= ABOUT THIS EXERCISE =
Locate the string "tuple" in the records below. Copy every line where it occurs.

= Data records =
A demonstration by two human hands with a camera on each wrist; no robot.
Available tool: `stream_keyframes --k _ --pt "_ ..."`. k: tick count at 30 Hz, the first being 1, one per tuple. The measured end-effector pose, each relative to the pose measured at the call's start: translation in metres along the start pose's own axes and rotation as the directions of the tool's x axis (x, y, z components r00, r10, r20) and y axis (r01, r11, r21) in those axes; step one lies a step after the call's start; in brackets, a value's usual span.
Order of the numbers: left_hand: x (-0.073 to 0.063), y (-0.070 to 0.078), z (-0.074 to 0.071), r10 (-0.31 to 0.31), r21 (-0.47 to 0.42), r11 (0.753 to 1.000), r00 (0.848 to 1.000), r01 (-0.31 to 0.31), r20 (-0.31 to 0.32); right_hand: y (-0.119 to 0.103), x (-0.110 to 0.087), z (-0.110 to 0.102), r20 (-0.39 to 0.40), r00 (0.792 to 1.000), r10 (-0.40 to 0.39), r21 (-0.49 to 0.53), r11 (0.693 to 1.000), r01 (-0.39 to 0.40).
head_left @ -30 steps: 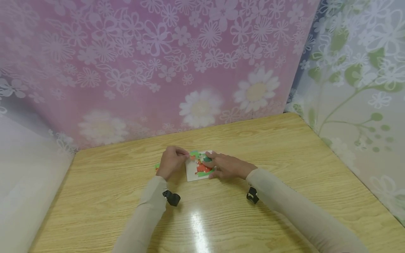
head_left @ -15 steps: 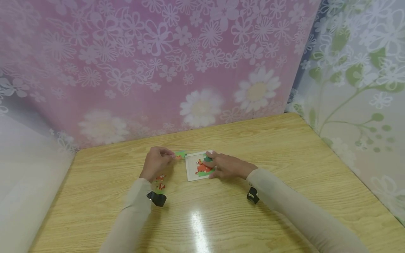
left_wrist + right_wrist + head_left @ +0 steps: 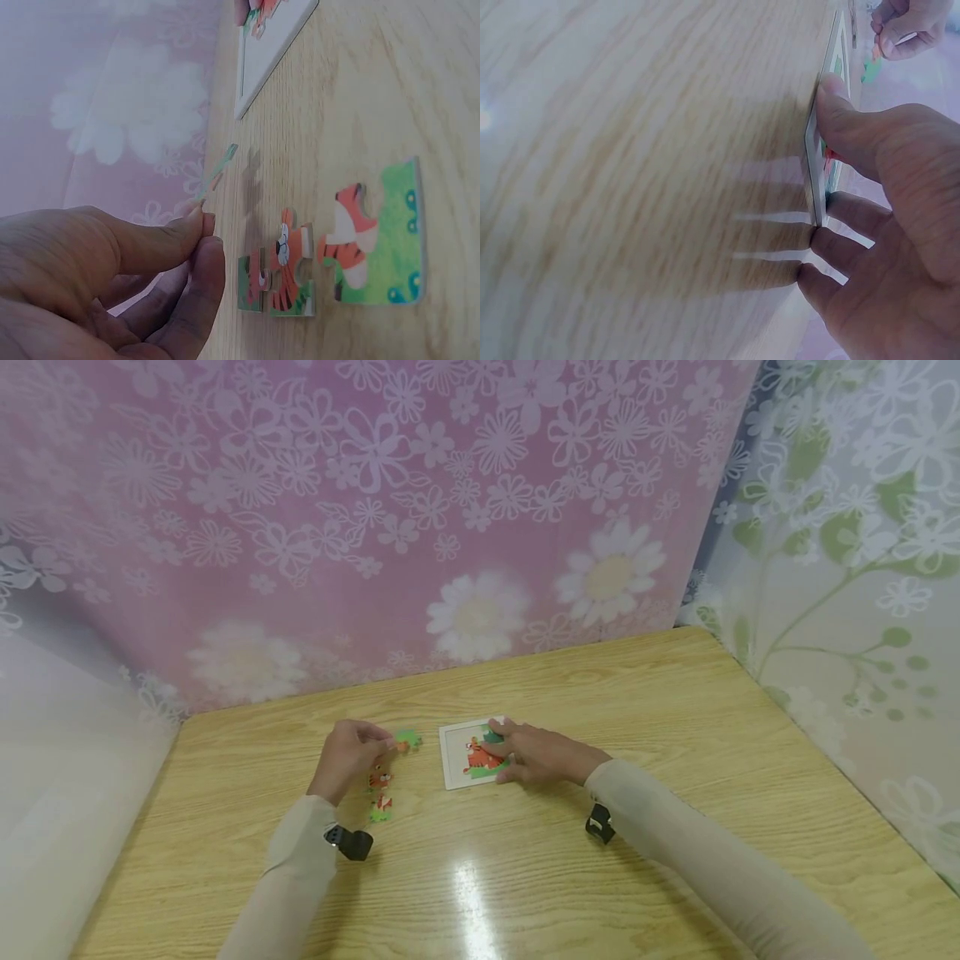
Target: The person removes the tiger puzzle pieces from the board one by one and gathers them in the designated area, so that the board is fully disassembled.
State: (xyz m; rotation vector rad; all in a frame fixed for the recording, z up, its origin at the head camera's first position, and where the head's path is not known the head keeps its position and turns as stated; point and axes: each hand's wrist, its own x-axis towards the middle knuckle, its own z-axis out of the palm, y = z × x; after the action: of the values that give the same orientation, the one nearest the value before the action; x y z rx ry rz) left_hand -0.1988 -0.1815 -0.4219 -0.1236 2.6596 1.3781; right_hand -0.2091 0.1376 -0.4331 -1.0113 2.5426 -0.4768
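1. The tray [image 3: 455, 766] is white; its fitted pieces [image 3: 483, 761] show striped orange and light and dark green.
2. The pinched piece [image 3: 408, 740] is green with orange.
3. The face piece [image 3: 286, 279] is orange, white and black-striped; the corner piece [image 3: 394, 247] is green, orange and white with teal spots.
4. The table [image 3: 570, 885] has yellow-tan wood grain.
5. The back curtain [image 3: 330, 585] is pink-purple, white-flowered.
6. The right curtain [image 3: 847, 635] is whitish with green leaves.
7. The sleeves [image 3: 675, 831] are cream.

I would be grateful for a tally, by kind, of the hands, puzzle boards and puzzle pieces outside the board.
Hands (left hand, right hand): 2
Puzzle board: 1
Loose pieces on the table: 3
Held piece: 1
Total: 7
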Motion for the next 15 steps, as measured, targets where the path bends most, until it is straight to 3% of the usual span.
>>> stream_keyframes --k 9,15 --pt "-0.0035 -0.0034 0.0009 -0.036 -0.01 0.999 0.999 0.037 0.018 0.0011 -0.0003 0.0007 -0.001 1.0 -0.009 -0.007 1.0 0.009" --pt "-0.0056 -0.0036 0.0014 -0.026 0.029 0.999 1.0 0.025 0.016 0.0006 -0.0012 0.0002 -0.007 1.0 -0.016 0.001 1.0 0.016"
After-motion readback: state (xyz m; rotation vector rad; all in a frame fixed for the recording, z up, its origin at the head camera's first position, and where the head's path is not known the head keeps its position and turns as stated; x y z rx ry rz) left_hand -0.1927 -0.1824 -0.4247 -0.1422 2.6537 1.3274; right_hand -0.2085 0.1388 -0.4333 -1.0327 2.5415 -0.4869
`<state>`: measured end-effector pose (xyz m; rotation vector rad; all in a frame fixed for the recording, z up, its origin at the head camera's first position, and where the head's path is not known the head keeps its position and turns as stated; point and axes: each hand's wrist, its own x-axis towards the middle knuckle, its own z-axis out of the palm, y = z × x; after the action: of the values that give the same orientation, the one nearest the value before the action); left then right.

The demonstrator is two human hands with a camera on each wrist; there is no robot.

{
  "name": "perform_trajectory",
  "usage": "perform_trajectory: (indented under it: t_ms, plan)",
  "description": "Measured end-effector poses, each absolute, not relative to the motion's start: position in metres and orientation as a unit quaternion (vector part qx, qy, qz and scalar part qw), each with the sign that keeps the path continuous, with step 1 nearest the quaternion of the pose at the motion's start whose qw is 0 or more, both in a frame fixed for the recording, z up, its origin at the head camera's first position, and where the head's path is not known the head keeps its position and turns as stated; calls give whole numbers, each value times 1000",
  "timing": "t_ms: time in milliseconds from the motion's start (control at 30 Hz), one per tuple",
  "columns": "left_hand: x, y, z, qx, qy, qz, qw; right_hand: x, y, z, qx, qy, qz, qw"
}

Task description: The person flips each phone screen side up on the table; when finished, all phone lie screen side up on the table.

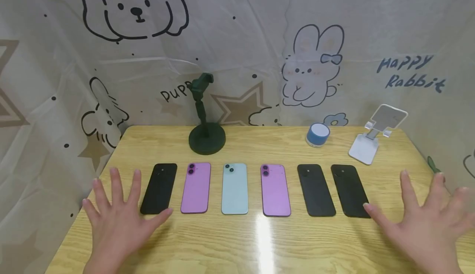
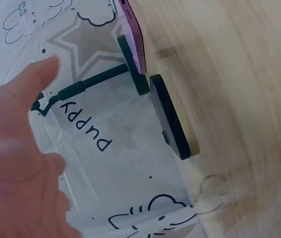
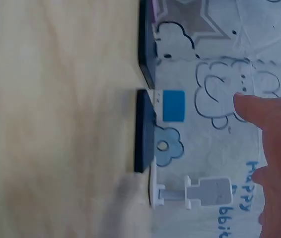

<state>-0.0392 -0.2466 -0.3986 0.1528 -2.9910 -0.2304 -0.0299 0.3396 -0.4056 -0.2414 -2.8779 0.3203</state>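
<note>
Both hands are held over the table with fingers spread, holding nothing. My left hand [image 1: 120, 220] is nearest the black phone [image 1: 159, 188] at the left end of a row; its thumb overlaps that phone's lower corner in the head view. To the right lie a pink-purple phone [image 1: 196, 188], a pale blue phone [image 1: 234, 189], a second pink-purple phone [image 1: 275, 190] and two more black phones, one [image 1: 316, 190] beside the other [image 1: 350, 191]. All lie back up. My right hand [image 1: 426, 220] hovers by the right-end phone, thumb tip overlapping its corner.
Behind the row stands a dark green phone stand [image 1: 207, 138] with a round base. A small blue and white cylinder [image 1: 318, 135] and a white folding phone stand [image 1: 365, 148] are at the back right. A printed curtain [image 1: 237, 51] hangs around the wooden table [image 1: 208, 241].
</note>
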Motion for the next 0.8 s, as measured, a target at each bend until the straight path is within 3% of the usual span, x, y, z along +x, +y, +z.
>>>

= RESPONSE FOR THIS EXERCISE =
Available tool: `stream_keyframes --k _ --pt "_ ..."`. k: tick count at 30 Hz, the first being 1, one per tuple. The measured end-effector pose, each relative to the pose measured at the call's start: translation in metres along the start pose's own axes and rotation as the directions of the tool's x axis (x, y, z components r00, r10, r20) and y axis (r01, r11, r21) in those axes; step one lies a step after the call's start; in brackets, a value's usual span.
  "timing": "t_ms: time in milliseconds from the motion's start (control at 30 Hz), one per tuple",

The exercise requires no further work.